Equally, however, the sense drive is given free rein. She appears merely to be sitting in her natural way, as we might encounter her by chance in the corner of a salon. Maybe in a moment she will laugh or adjust her necklace. For all her finery, she looks as if she would be warm and understanding – the perfect person with whom to discuss one’s troubles. The beauty of the painting is the way it calls simultaneously to our need for control and our longing for tenderness and intimacy.
It’s not a problem for Schiller if someone happens not to be moved by the particular examples that excite him. What matters is that something does, and that something is what we call beautiful. This explains why beauty can be so moving – why it can make us weep. When we recognise beauty in a piece of music, or the graciousness of someone’s conduct, we see things that we know we have neglected or betrayed, and we feel an astonishing combination of anguish and delight.

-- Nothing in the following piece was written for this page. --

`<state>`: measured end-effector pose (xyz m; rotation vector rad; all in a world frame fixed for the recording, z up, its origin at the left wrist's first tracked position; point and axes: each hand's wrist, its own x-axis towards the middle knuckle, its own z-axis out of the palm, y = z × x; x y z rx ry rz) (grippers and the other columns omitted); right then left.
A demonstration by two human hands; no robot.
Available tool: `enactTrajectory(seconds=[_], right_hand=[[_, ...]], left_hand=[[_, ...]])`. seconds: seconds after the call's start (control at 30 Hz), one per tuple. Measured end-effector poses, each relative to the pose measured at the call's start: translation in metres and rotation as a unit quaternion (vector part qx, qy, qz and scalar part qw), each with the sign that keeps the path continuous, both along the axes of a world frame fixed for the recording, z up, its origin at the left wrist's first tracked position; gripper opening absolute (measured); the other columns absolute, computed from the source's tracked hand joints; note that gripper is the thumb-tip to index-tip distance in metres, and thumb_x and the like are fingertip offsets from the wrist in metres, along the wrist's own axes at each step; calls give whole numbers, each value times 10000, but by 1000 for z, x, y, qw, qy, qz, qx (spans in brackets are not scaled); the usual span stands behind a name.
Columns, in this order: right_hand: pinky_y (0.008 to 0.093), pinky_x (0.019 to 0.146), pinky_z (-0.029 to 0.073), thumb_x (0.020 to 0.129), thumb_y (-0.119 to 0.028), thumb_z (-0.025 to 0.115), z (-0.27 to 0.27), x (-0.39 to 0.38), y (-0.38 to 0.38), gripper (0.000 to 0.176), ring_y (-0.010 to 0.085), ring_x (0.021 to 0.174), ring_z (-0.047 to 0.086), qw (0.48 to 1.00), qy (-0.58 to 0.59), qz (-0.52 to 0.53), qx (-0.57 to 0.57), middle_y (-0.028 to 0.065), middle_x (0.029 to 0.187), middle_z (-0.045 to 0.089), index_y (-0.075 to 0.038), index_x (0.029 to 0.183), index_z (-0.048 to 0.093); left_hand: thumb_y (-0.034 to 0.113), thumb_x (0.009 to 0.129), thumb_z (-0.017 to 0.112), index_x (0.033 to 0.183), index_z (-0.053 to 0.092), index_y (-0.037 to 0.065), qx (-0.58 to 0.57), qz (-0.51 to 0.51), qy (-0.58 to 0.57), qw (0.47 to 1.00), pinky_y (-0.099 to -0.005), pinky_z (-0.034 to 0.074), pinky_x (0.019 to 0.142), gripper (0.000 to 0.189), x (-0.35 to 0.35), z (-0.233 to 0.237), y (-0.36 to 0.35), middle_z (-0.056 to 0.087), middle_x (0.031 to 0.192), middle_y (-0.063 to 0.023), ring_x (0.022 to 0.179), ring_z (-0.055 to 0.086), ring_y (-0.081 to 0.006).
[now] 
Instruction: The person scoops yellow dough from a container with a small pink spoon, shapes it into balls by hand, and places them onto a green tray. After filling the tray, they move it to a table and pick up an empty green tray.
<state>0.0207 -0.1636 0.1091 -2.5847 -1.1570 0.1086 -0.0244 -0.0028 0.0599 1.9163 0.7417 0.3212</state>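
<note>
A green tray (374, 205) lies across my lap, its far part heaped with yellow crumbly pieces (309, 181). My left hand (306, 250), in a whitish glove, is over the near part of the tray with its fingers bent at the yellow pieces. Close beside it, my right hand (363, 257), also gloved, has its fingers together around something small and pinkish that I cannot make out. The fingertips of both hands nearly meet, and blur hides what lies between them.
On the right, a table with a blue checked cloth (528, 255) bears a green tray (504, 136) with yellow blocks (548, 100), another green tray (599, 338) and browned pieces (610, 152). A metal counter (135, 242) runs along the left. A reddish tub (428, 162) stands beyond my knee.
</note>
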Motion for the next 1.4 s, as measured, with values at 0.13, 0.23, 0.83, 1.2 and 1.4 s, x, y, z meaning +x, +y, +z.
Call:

to regard beauty as a luxury adornment or a social signifier was to miss the true potential of the experience
Like many people today, Schiller worried that beauty was too connected to social status. And indeed, many loathsome people own beautiful things, and the possession of these objects does not seem to make them more humane or especially gracious. Schiller was convinced that to regard beauty as a luxury adornment or a social signifier was to miss the true potential of the experience, because for him the point of beauty is to elevate the soul.
Schiller was an enthusiastic reformer, desperate to usher in a newly just and noble society. But he had grown pessimistic about what political reform could achieve. In his lifetime, he had watched the French Revolution degenerate into terror and what looked to him like a combination of mob anarchy and cold, bureaucratic tyranny. He saw the ferocious ‘san-culottes’ of his day as the sense impulse acting alone, and the French government’s Committee of Public Safety as the form drive manifested in a fanatical devotion to purity. The Revolutionary situation in France seemed to exemplify – on the scale of society as a whole – what happens when the basic drives of human nature are split off from one another.
Schiller’s diagnosis of the ills of society ran parallel to his account of the strife within an individual life. What was missing, he argued in both cases, was a full, harmonious humanity, and he thought it would stay missing – both in the leaders and the people. And he came to the unnerving – but perhaps correct – conviction that ambitious social reform would always be frustrated until a much larger number of people had reached a higher level of inner development of the sort enabled by beauty.
Sometimes, we seek to understand thinkers such as Schiller out of curiosity, or to understand a larger trend in the history of ideas. We are fascinated to learn how the cosmos was conceived before the revelations of modern science. Or how prehistoric times were understood before the advent of archeology. We encounter such thoughts as observers, sympathetic perhaps, but not as potential converts. We do not expect to be convinced. We have progressed, after all, and we live in a new world. But every once in a while we encounter ideas from the past that are sorely missing from the present. And so it is with Schiller, whose notions about beauty are more than a dry record of what one man living in the town of Weimar at the end of the 18th century happened to believe. Instead, they are a guide, for how we might elevate ourselves with beauty today.